Co-translational and post-translational pathways are availed by nascent proteins for cytosol to ER targeting. The indigenous ribosomal protein usually utilizes signal recognition particle (SRP) and its receptor in co-translational translocation pathway (Kida et al. 2007); however proteins have reasonable hydrophobic signal sequences which helps them to flee from detection by the SRP during their production in cytosol (Rapoport 2007). In both translocation secretory pathways, protein targeting specificity is predominantly accorded by the hydrophobic core of the secretory signal sequences and its synergy with SRP in cytosol (Kida et al. 2009). Hence, several types of N-terminal secretory signal sequences have been established for each host system and yeast prepro-sequences like mating pheromone α- factor signal MFα1 are used regularly (Fuller et al. 1989). The yield of heterologous proteins of Escherichia coli phytase, human lysosomal acid lipase and interleukin-6 was enhanced in fission yeast S. pombe using a prepro-secretory signal peptide P4 (Giga-Hama 1997). Preprotoxin signal peptide—viral K28 has been reported to be used as signal peptide for the secretion of GFP in four yeast species, Candida glabrata, P. pastoris, S. cerevisiae and S. pombe, indicating the possibility of the viral signal peptides as exceptional gears to speed up the recombinant protein production (Eiden-Plach et al. 2004).

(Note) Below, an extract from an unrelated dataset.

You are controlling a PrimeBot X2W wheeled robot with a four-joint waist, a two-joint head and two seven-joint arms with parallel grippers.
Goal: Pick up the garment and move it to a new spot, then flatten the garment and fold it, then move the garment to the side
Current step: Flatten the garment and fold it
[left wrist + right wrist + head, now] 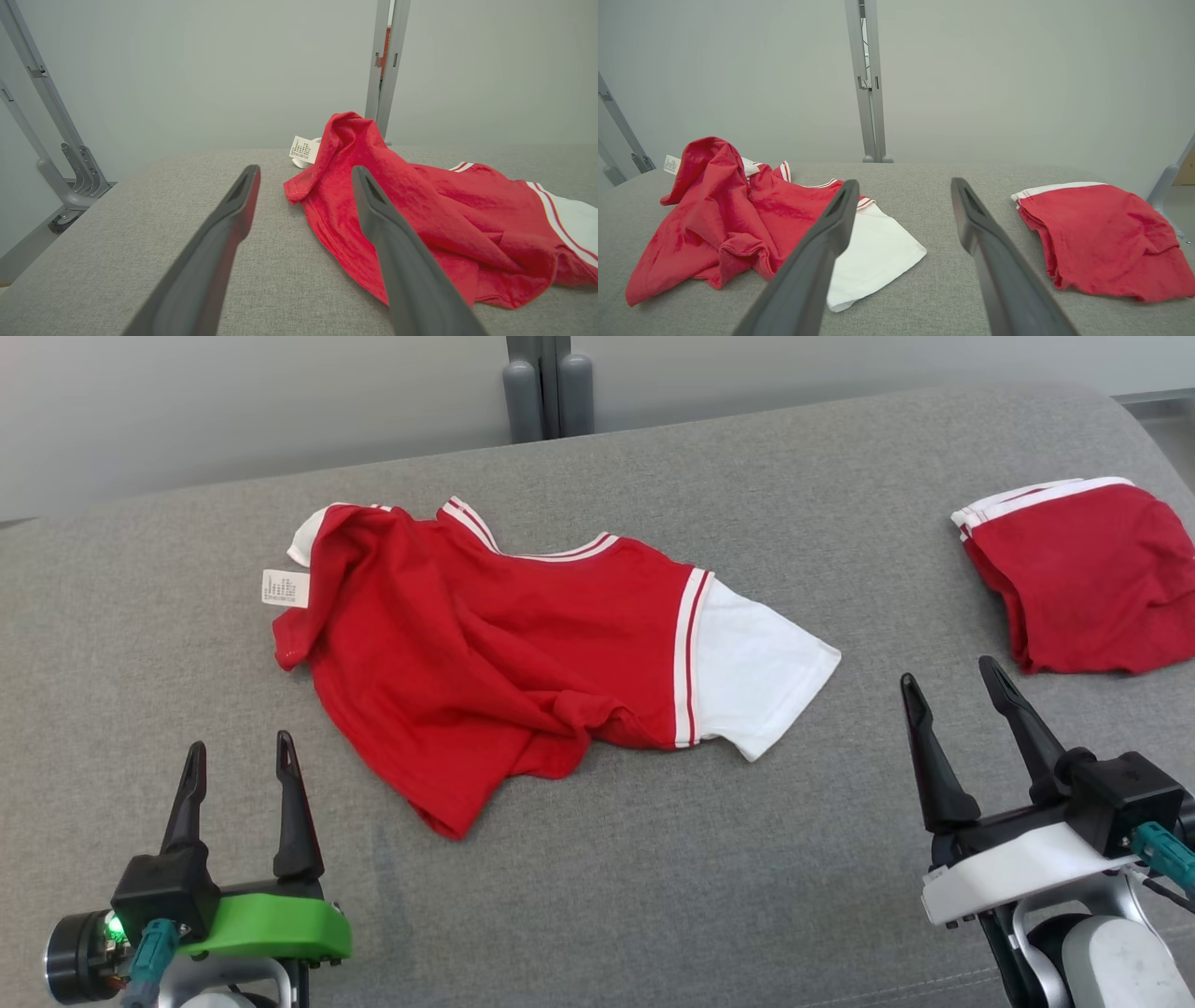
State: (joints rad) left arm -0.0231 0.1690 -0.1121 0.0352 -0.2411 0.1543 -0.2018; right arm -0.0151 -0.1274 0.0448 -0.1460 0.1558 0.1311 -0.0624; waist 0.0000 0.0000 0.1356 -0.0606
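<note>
Hovering just off the near-left corner of the red T-shirt [485,644], the left gripper [241,744] has its two dark fingers spread wide with nothing between them. The tips point toward the shirt's left edge but are clear of the cloth. A green cover [271,926] sits at the base of those fingers. In the left wrist view, grey metal struts [81,175] stand off to the shirt's left, beyond the edge of the grey upholstered surface [653,859] on which the shirt lies.

The T-shirt lies crumpled rather than flat, around the middle of that surface. Its left side is bunched and turned over on itself, and a white care label [286,588] sticks out at the shirt's far-left corner. Red-and-white striped trim runs along the neckline [555,556] at the shirt's far edge. The body is creased and the near hem is rucked into folds. Behind the shirt, a grey upright post [549,383] stands against the pale wall. On the shirt's right, past a band of white and red stripes, a white sleeve [761,677] lies spread flat on the surface.

Right of that sleeve and a little nearer, the right gripper [948,672] also has its fingers apart, empty and touching nothing, with a white cover [1008,877] at their base. Farthest right of the shirt and well apart from it, a second red garment [1088,579] with white-striped trim lies folded.
</note>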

Even though the proteins intended for secretion are folded correctly into their indigenous structure inside the ER lumen, they failed to secrete completely in some cases. This vacuolar missorting is mainly caused by the vacuolar protein sorting (vps) receptor Vps10p, which recognize and targets vacuolar carboxypeptidase Y to the vacuole (Iwaki et al. 2006; Idiris et al. 2010a, b). A single vps10 deletion is not sufficient to block completely the vacuolar missorting pathway due to the presence of the alkaline phosphatase pathway (Conibear and Stevens 1998). Therefore further systematic analysis of gene functions of the vacuolar missorting pathway is necessary. Even though, some studies have showed the possible traffic modification in yeast engineering, it seems that complete blocking of genes is because of the complexity of membrane trafficking mechanisms affecting the viability of cells.

4 Protein Degradation as a Target for Enhancing Recombinant Protein Secretion

Yeast produces abundant number of proteases that disintegrate the expressed protein thereby reducing the yield and virtue of the interested protein. The disintegration occurs during the pathways involved in endocytosis to vacuole and from post-Golgi sorting to vacuole (Tyo et al. 2014). Various techniques have been adapted to avoid disintegration which mainly includes modification of growth conditions and addition of protease inhibitors (Gonzalez-Lopez et al. 2002; Kang et al. 2000). However, these techniques are of host specific and have limitations. Accordingly, many protease-deficient yeast strain, as genetic alteration of the host proteases minimizes host-specific degradation (Chung and Park 1998; Komeda et al. 2002; Jønson et al. 2004). Multiple deletions of YPS1, YPS2, YPD3, YPS6 and YPS7 genes have done in S. cerevisiae for the efficient secretory production of recombinant proteins (Kim et al. 2014). This technique efficiently reduces the cleavage of recombinant parathyroid hormone protein (Cho et al. 2010) proving that the removal of proteases potentially increases the efficiency of protein secretion.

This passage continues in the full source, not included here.